How Using Facebook Could Inadvertently be Upsetting Your Friends
It’s easy to see how you could advertently upset people by misusing (or using if you’re that way inclined) the features made available by Facebook. There was also always a chance that you could do this accidentally, but there now seems to be a distinct possibility that upsetting people unintentionally may become a whole lot easier.
There’s a big hoo-ha at the moment regarding Facebook’s policy to lower organic reach percentages. Presumably this is in the hope that users will begin to pay / pay more to maintain previous levels of reach – or beyond. You may have noticed that for some time on some pages that we’re now being invited to “boost” posts. After editing a page’s aesthetics you might begin to be encouraged to “Finish Your Page Promotion” with an incentive, such as “If you complete your Page likes advert, for $10.00, you could get 10–41 people to like your Page every day”.
People may begin to become upset if all of their friends are informed of an event when they weren’t – even though the information was posted for all to see. This has already happened to me, albeit in a mild way, when I was accused of not inviting a particular friend to a get-together. There was no danger of him not coming, as I texted him closer to the date to ask him if he was coming along. He claimed he knew nothing about it even though he is an avid Facebooker. Everyone else had spotted it, so should I attribute this to new policy?
The subject of my last article on this blog focused on other social media platforms catching up behind Facebook. How many of these will ask its user base to fund its stakeholders? How long will it be before we either all pay to maintain parity, or Facebook hits a wall?
Facebook is pushing the profit angle as far as it will go, but a backlash will come when people seek or create alternative tools to market their events.
I think you’re right, and it doesn’t really upset me much!
People have talked about rebelling against facebook for years now. Since the beginning. There will be talk, but really, nothing will come of it. Facebook can do what it wants, but as long as the draw ultimately is your friends and your family, you’ll keep coming back. And so will everyone else.

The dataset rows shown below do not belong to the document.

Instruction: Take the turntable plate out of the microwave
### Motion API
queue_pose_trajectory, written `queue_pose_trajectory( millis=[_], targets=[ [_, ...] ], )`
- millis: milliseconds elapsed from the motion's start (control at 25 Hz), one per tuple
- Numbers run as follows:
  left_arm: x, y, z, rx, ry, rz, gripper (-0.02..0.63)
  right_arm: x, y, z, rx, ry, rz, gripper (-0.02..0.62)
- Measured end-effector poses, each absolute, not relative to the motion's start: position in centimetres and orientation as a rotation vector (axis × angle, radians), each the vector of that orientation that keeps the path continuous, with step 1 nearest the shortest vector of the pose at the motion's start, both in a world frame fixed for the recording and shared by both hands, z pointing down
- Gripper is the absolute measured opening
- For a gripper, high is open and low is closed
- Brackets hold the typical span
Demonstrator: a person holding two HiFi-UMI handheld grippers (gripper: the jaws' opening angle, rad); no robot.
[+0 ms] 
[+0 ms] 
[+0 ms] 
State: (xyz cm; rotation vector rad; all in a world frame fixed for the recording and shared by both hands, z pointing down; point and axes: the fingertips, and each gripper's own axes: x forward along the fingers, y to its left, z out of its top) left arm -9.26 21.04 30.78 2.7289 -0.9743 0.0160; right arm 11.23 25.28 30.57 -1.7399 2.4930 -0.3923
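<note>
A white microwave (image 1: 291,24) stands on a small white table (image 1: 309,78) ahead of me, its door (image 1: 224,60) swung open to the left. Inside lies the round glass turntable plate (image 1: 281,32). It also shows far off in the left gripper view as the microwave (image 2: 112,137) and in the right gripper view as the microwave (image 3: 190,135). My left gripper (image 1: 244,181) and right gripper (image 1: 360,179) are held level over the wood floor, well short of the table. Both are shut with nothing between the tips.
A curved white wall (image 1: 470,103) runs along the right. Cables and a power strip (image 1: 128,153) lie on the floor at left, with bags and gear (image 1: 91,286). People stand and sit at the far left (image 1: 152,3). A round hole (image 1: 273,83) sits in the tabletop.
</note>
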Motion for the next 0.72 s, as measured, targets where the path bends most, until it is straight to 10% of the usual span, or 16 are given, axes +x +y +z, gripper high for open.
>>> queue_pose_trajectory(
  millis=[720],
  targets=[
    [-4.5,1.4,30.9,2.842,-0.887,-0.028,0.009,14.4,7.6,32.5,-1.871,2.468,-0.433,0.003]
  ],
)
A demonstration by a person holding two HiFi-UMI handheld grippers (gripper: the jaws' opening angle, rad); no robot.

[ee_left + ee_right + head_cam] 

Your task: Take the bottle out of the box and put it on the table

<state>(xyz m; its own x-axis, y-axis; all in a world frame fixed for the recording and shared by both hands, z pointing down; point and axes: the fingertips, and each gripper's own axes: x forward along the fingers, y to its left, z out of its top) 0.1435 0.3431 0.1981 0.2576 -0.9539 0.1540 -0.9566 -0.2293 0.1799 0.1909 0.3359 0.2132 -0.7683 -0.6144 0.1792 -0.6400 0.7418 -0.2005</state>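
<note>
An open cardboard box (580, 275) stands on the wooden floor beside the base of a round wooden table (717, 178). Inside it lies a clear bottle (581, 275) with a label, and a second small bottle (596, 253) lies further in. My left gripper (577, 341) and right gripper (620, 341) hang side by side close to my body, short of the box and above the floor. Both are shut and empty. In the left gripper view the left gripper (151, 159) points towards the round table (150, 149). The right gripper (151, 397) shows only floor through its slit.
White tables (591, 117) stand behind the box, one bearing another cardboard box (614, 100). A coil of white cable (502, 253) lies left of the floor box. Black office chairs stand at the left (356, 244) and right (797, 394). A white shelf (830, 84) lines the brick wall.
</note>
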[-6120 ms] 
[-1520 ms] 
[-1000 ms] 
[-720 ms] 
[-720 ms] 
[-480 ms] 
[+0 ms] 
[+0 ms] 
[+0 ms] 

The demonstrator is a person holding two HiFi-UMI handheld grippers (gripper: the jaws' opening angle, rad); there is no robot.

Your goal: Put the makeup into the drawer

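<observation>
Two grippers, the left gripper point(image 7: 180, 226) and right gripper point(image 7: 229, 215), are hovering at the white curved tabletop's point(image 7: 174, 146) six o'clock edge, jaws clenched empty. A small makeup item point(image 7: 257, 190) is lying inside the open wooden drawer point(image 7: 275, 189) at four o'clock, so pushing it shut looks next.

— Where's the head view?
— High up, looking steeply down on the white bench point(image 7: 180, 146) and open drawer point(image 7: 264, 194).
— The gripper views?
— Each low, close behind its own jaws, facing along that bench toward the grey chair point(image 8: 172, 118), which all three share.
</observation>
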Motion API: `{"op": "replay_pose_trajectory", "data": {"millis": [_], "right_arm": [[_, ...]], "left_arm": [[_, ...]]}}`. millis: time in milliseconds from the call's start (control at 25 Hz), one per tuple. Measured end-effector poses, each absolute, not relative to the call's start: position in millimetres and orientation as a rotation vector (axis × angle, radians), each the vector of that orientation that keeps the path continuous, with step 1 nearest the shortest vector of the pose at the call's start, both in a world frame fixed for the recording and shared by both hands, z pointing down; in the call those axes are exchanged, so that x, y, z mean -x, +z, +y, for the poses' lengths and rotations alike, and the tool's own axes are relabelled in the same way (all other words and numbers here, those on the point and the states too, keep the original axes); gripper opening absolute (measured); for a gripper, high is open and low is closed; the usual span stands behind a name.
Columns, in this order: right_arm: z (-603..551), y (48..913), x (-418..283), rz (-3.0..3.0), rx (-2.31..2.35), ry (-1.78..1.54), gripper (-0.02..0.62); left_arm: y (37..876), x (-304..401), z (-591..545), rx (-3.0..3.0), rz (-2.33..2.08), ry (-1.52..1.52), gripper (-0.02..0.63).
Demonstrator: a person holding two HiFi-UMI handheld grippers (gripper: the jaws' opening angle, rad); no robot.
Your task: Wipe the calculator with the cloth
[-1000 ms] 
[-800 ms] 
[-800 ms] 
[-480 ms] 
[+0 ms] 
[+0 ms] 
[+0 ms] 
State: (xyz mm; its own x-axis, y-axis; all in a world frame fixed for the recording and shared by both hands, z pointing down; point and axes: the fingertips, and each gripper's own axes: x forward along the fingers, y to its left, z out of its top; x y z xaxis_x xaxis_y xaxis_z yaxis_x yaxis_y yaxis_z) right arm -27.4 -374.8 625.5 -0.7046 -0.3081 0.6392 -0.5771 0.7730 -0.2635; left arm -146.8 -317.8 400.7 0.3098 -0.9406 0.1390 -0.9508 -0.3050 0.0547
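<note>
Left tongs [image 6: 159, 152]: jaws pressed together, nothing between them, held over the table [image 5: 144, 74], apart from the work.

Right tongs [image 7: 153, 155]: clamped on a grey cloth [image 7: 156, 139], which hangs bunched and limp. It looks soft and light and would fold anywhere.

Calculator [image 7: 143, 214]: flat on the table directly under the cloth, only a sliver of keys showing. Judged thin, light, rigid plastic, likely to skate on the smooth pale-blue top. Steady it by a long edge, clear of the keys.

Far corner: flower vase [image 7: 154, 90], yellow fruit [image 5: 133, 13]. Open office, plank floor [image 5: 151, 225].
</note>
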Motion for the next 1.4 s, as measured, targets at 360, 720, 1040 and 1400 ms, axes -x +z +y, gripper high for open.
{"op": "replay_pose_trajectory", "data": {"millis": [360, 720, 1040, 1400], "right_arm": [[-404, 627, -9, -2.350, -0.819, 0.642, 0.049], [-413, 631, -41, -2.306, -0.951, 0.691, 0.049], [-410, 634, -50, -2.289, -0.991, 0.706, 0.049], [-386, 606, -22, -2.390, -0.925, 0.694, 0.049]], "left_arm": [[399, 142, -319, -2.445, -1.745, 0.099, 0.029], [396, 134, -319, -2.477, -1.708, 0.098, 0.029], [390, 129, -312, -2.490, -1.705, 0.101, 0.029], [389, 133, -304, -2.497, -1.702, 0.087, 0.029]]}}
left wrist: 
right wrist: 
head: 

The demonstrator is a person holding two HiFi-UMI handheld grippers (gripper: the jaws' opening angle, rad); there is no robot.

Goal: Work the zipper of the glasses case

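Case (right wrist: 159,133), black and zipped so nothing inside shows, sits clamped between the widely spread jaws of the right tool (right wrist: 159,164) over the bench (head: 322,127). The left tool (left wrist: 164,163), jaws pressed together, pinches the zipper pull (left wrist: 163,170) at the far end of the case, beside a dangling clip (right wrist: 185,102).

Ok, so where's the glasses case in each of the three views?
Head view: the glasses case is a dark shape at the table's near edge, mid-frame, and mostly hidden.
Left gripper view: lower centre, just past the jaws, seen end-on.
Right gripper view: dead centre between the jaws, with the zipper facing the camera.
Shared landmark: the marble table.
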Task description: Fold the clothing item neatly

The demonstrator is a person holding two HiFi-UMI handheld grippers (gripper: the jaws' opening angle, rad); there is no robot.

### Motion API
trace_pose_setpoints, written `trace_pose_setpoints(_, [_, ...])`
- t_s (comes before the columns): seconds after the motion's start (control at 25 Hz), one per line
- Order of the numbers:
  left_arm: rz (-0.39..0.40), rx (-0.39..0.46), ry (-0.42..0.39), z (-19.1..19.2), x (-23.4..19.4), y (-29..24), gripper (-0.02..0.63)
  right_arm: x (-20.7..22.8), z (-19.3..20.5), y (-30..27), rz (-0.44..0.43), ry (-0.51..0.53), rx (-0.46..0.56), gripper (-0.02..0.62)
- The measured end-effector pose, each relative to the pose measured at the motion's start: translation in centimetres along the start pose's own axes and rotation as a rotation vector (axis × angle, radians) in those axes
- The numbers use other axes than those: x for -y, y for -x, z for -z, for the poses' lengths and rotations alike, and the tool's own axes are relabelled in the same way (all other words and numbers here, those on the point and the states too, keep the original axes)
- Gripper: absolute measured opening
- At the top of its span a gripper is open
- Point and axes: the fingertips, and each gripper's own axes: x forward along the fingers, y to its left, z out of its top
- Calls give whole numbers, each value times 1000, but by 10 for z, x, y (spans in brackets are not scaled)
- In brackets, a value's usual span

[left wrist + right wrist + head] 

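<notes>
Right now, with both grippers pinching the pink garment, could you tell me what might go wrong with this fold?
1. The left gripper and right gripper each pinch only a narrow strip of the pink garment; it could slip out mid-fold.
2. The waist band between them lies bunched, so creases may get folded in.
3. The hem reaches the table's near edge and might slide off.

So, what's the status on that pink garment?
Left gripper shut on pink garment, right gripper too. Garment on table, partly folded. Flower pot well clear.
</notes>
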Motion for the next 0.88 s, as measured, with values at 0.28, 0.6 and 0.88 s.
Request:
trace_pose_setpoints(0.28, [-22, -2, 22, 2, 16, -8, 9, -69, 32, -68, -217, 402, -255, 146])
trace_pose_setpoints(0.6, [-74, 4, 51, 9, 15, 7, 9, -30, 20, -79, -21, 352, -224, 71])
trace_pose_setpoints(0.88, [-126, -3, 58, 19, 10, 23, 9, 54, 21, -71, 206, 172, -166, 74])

There was a friend/coworker who made a big proclamation that he was leaving facebook. Taking a stand against their corporate greed, their shameless advertising, and their lack of privacy concerns. With his head held high, he closed his account and walked away from facebook sincerely expecting this procession of his friends and family to follow him. Not a single person left to my knowledge. He remained stoic and steadfast for months, attempting to seem uninterested at what he was missing on facebook when someone would tell him about an event or post. Eventually, quietly, he peeked back in, and literally stalked people, pretending he wasn’t involved. When confronted, he made it seem as if he taught facebook a lesson and made his point to everyone else. To this day, he makes a point of not posting or
“liking” a single thing – the most anti-social behavior I’ve ever seen on social media. NO, facebook will stay strong. And you’ll stay on it. You all will. No matter what they do.
It’s not necessarily current users who’ll stop using it, but rather the next generation who won’t feel the draw of it. My last post,
Look Over Your Shoulder Facebook
focused on the up and coming threats to Facebook. The platform might end up getting older with the user-base. What will they do then?Ralph, you have a point. To a point. If facebook, a very young company, keeps it fresh and installs new, as-yet-unimagined features, it may not bleed the youth. However, it is happening. I have a twelve-year-old, who isn’t even concerned with a future Facebook profile. She thinks it’s for old people. And we did, in fact, see what happened to MySpace. It never recovered. But it didn’t have a group-social feeling, and that was a problem. The “wall” changed everything for facebook. It interconnected people in a group, ready to comment and laugh at the same joke, or read of an important issue together, and in near real time. They actually thought about a “chat function” right on the wall under every post, but decided to make chat something as an add on, that one can have greater control of.
But here’s something many don’t often think of. Facebook is near-global. Many people from around the World join daily, and they don’t have the kind of “throw away” mentality us Americans have. They just want to communicate, especially with their loved ones in other parts of the World, see trends in cool places, look at movie trailers, near the newest songs from the West, and meet new friends around the World.
This is a huge draw for Facebook. Frankly, they don’t need all 300,000,000 Americans. There are billions of people out there. More getting internet access every day. And getting marketed to locally. Places in their neighborhood, city and country. Additionally, when the movie The Social Network came out, the end of the movie reads on screen that facebook has 700,000 people. Now, facebook has 1.5 billion. So, even if facebook fails some day in the future, it still didn’t fail. It is the single biggest social experiment the world has ever seen. And it has made Mr. Zuckerberg and others richer than almost everybody. It has joined family members, found lost loves, intrigued people who aren’t easily intrigued, created love stories, saved peoples lives. And all of this is no exaggeration. The stories are all there, ready to be googled.
So, if people stop using it. Choose not to go on it. After having all of that potential for them, I would be very surprised. I just don’t think it will happen.
p.s. – sorry, I never got an email that you had responded. Here I am 3-months later, and you probably forgot about the post.
If we could only have a reliable crystal ball! I think you’re right about people still using it, although it’ll be with a staler taste in the mouth I fear.